One possible explanation of the difference could be attributed to the performance of small retailers. The BRCs measure consists of sales from around 60 large retailers whereas the ONS measure includes c. 5,000 retailers, the majority of which are small retailers. While we feel confident that the BRC measure is a more accurate indication of the performance of large high street retailers, it does not account for the performance of smaller retailers. Is it possible that smaller retailers in the UK are doing that well

Other survey evidence suggests that there has been a revival in independents on UK high streets. The Local Data Company recently claimed that independent shops are growing at their fastest rate in years with a net increase in the number of stores. Higher vacancy rates on high streets 10.2 per cent in April 2015 according to the BRC and Springboard has led to cheaper rents and with the continued support from Small Business Rates Relief its becoming commercially viable to open small operations, especially when they are combined with a healthy online offering. The combination of a revival of independents and a move from consumers towards marketplaces such as eBay and Amazon which give may small retailers a vital route to market could explain the underperformance of large retailers in the UK market in the context of strong consumer spending numbers.
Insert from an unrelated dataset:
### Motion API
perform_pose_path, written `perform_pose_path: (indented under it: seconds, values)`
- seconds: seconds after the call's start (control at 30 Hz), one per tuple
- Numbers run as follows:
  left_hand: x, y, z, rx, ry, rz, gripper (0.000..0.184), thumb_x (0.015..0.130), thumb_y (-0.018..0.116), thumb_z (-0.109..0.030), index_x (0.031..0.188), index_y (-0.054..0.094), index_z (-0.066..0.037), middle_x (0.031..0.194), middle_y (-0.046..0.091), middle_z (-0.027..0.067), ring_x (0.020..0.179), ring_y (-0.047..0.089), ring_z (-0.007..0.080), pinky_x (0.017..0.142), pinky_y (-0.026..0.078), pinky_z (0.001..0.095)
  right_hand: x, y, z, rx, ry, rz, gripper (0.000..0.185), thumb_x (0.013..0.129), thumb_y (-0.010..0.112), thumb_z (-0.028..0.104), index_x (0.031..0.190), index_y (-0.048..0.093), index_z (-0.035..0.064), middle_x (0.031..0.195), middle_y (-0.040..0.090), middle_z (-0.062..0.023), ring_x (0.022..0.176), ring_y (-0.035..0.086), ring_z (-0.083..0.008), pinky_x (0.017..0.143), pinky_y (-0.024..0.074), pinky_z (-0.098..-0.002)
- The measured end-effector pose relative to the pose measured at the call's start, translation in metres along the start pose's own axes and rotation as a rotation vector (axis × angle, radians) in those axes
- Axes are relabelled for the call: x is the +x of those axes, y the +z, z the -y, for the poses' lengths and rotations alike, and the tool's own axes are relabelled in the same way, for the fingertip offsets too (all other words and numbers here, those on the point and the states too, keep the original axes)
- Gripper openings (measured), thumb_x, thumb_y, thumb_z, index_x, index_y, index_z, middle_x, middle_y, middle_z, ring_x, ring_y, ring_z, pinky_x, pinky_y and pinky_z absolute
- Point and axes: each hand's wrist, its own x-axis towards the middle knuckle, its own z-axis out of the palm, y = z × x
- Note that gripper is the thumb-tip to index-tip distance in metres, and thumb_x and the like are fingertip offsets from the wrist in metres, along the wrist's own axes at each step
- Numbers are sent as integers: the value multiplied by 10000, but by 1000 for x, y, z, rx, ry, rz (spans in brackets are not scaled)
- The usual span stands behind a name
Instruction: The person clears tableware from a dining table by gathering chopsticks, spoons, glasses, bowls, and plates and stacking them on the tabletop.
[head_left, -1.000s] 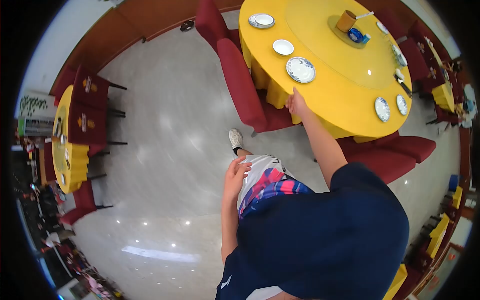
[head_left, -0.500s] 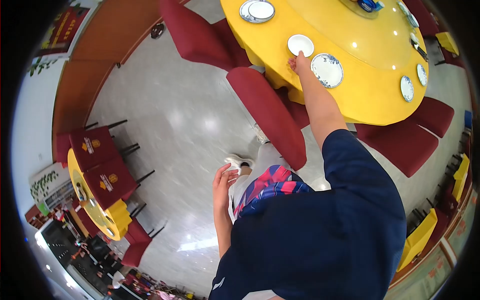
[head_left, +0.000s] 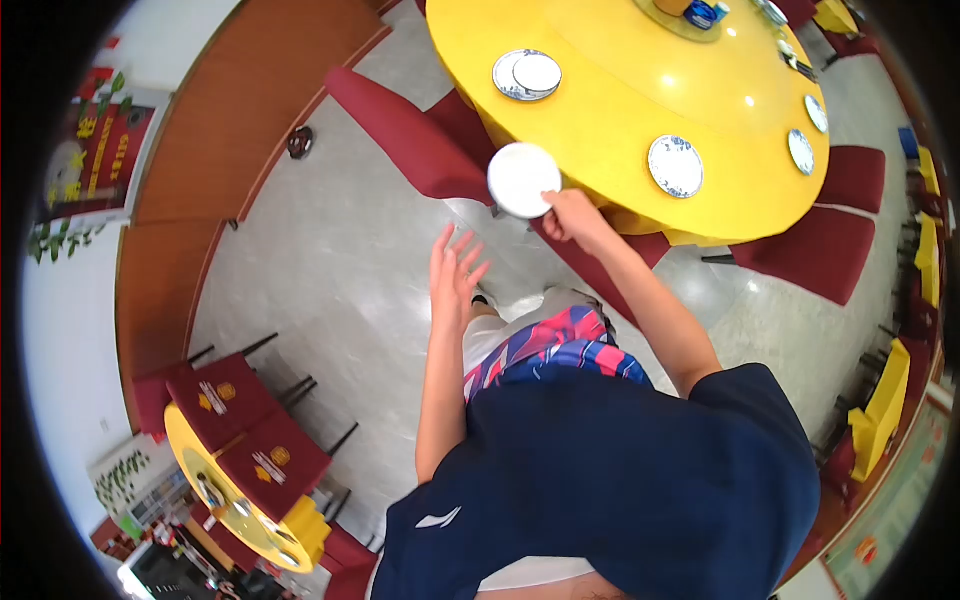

The difference between the growth rate of the BRCs numbers and the ONS figures could be explained by the strong performance of small retailers although were not convinced.

Chart 7

Source BRC, ONS, Retail Economics analysis

We think that its more likely that households are just not spending their additional income within retail and choosing to spend on the pursuit of leisure and experiences over material consumerism. Consumer spending data does support this assertion which the strongest growth in the last 12 months coming from Recreation and Culture.